Compañero Maceo, who had taken his nom de guerre from the Cuban independence fighter Antonio Maceo, was the responsable, that is, the one in charge, of the Sandinista brigade. He and another compañero, or compa as they called themselves, had supper with us that evening. At one point, Maceo said to me, “We’ll be using your house. You’ll have to pardon the mess.” Thus began our relationship with an outstanding group of young people who lived in our house for two months. They were Terceristas, members of the Third or Insurrectional Tendency that had been formed by Daniel and Humberto Ortega and others. The Terceristas believed that a broad multi-class coalition of the Nicaraguan people could be brought together under the leadership of the FSLN and could overthrow the dictatorship. The three tendencies within the FSLN had reunited only a few weeks before the final offensive so each still retained a separate command structure for its troops. Our nephew Jose (about whose whereabouts I still knew nothing at this time) turned out to be the responsable of the fighters of the Prolonged Popular Warfare tendency. His command post was on the other side of the block. Our block was strategic for the Sandinistas as they moved house by house toward the command post of the National Guard on the park next to the Cathedral.

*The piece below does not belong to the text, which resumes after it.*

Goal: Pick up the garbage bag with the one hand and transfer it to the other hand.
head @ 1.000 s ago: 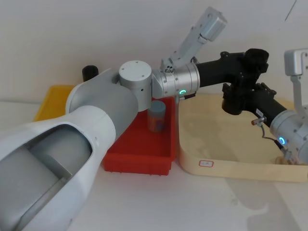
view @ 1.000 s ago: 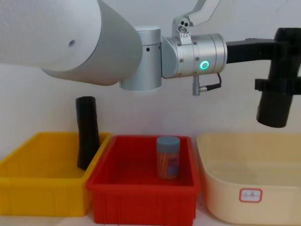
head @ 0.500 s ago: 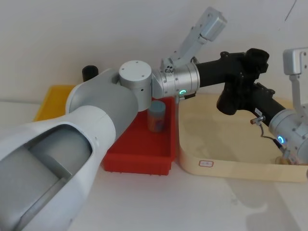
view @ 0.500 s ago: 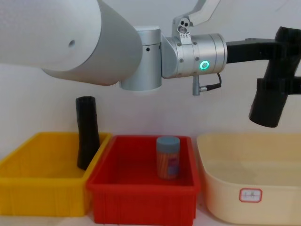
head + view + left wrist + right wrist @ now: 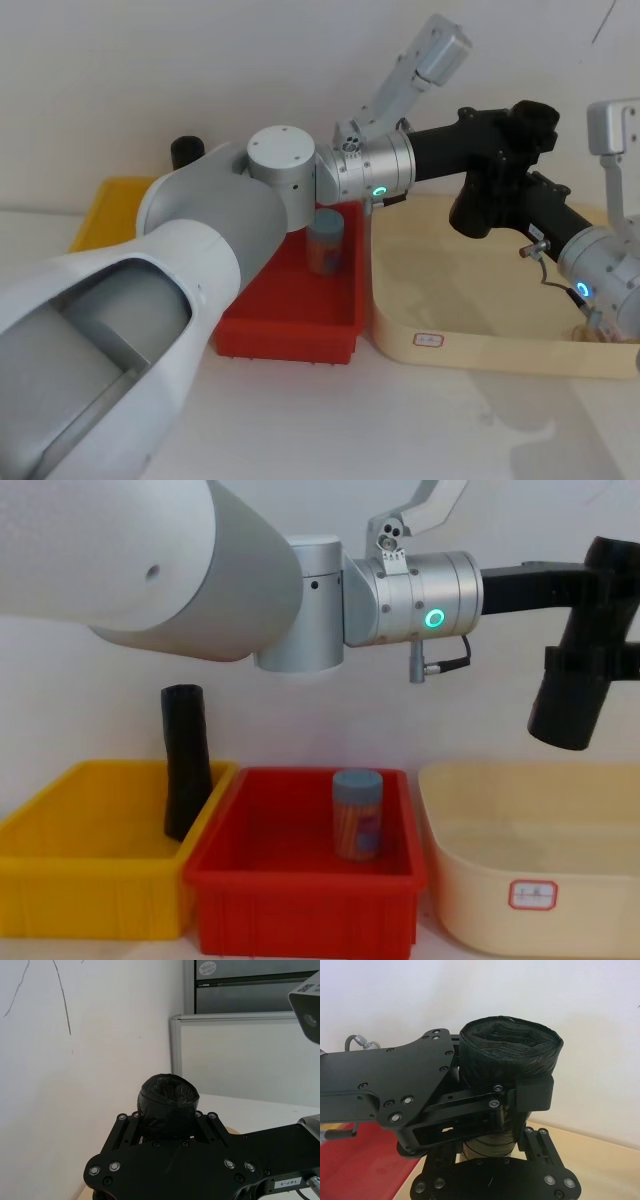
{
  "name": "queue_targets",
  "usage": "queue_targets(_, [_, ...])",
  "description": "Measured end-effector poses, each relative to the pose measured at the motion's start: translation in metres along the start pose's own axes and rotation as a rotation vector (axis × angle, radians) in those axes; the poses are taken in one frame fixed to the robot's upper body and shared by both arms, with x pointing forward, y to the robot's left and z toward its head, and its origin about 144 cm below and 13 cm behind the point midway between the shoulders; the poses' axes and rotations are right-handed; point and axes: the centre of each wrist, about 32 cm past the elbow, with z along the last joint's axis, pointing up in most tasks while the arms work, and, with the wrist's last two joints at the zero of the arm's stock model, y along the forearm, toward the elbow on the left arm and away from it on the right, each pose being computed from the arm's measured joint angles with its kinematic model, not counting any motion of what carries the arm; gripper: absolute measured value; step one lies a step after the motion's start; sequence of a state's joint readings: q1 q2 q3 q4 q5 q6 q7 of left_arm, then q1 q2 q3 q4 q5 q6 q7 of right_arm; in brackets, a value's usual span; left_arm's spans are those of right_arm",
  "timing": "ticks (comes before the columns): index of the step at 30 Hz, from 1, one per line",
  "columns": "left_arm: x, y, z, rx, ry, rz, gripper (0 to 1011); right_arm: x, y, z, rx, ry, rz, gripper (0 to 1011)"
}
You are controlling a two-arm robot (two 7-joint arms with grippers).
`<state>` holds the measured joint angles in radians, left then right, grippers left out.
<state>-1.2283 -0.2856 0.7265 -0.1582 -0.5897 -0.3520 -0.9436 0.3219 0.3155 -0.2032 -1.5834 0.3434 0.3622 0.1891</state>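
The garbage bag (image 5: 484,205), a thick matte black roll, hangs in the air above the cream tub (image 5: 480,345), tilted so its lower end leans toward the robot's left, and both arms are on it. The left gripper (image 5: 513,135), on the arm with the green ring, reaches across from the left and its jaws clamp the upper part of the roll; in the left wrist view the crinkled top of the bag (image 5: 167,1105) stands up between its jaws, pinched from both sides. The right gripper (image 5: 524,198), on the blue-ringed arm, comes up from the right, and in the right wrist view its own jaws sit around the roll lower down, below the left gripper's fingers (image 5: 532,1092), which wrap the bag (image 5: 510,1052) just under its rim. Whether the right jaws are already pressing on the roll or merely bracket it, I cannot tell. So the pickup looks done and the hand-over is at its middle: the bag sits between both pairs of jaws at once. What seems left is for the right gripper to take a firm grip, for the left gripper to let go and draw back, and for the right arm to carry the roll alone. Well away from the jaws, a slimmer black tube (image 5: 186,770) stands in the yellow bin (image 5: 70,880) and a blue-lidded jar (image 5: 357,814) stands in the red bin (image 5: 300,905).
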Motion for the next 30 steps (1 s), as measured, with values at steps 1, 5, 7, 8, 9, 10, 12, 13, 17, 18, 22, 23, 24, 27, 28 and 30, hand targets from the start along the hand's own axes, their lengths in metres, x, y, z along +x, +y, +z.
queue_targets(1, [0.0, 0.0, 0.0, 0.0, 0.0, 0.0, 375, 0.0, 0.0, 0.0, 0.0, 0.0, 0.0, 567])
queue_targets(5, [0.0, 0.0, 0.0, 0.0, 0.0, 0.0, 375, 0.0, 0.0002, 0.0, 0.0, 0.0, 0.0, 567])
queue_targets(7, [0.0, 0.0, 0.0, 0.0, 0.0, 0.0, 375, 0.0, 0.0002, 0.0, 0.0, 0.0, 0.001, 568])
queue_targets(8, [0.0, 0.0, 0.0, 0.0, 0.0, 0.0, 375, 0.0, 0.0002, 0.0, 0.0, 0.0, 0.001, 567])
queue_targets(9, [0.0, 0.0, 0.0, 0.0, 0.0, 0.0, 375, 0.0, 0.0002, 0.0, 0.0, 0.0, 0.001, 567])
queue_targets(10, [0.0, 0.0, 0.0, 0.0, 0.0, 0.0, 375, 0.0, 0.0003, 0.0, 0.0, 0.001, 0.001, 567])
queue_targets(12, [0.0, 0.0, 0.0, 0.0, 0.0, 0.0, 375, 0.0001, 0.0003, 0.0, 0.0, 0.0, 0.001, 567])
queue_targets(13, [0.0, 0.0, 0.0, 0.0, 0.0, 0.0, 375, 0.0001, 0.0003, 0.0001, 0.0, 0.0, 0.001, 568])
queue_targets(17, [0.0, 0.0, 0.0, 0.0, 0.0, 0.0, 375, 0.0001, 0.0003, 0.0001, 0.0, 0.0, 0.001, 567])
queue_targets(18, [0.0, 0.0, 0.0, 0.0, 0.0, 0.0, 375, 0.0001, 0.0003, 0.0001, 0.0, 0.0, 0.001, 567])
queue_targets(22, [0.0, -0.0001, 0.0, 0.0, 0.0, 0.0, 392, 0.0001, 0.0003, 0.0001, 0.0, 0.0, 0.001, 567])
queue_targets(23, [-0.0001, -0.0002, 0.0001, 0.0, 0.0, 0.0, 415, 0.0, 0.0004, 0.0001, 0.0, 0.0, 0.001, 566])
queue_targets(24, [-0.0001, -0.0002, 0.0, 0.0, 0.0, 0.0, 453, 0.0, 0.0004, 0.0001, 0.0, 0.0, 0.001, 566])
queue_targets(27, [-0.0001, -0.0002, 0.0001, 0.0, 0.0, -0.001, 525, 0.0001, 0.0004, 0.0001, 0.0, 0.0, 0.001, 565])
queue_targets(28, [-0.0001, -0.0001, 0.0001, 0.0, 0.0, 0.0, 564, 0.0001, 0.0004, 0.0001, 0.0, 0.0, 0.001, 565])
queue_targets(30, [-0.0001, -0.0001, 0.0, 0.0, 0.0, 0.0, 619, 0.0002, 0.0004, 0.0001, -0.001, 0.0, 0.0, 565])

The short-wave radio was our life-line. It was how we learned what was going on in the rest of Nicaragua. Radio Netherlands had the best news, followed by Radio Exterior de España. We also listened to the BBC, Radio Moscow, Radio Havana and the Voice of America. We heard reports that the fighting continued in Managua. Thousands were said to be dead from the bombing of residential neighborhoods. Fleeing North Americans could not get to the airport. The building of La Prensa newspaper was reported to be burning. Somoza was also bombing other opposition business and industrial sites on the North Highway out of Managua.

We were being shelled by mortars from a hill outside the city. Often the shelling came at night. On June 12, the storeroom next to where I was sleeping was hit. The noise was deafening. A ten-inch hole was blown out of the wall, the brick turned into an enormous quantity of red dust which covered everything in that and nearby rooms. After that, I lay sleepless in bed next to an exposed outside wall for a long time listening to the whoosh of each mortar as it was launched and counting the seconds until each explosion. The time between launch and explosion averaged 19 seconds.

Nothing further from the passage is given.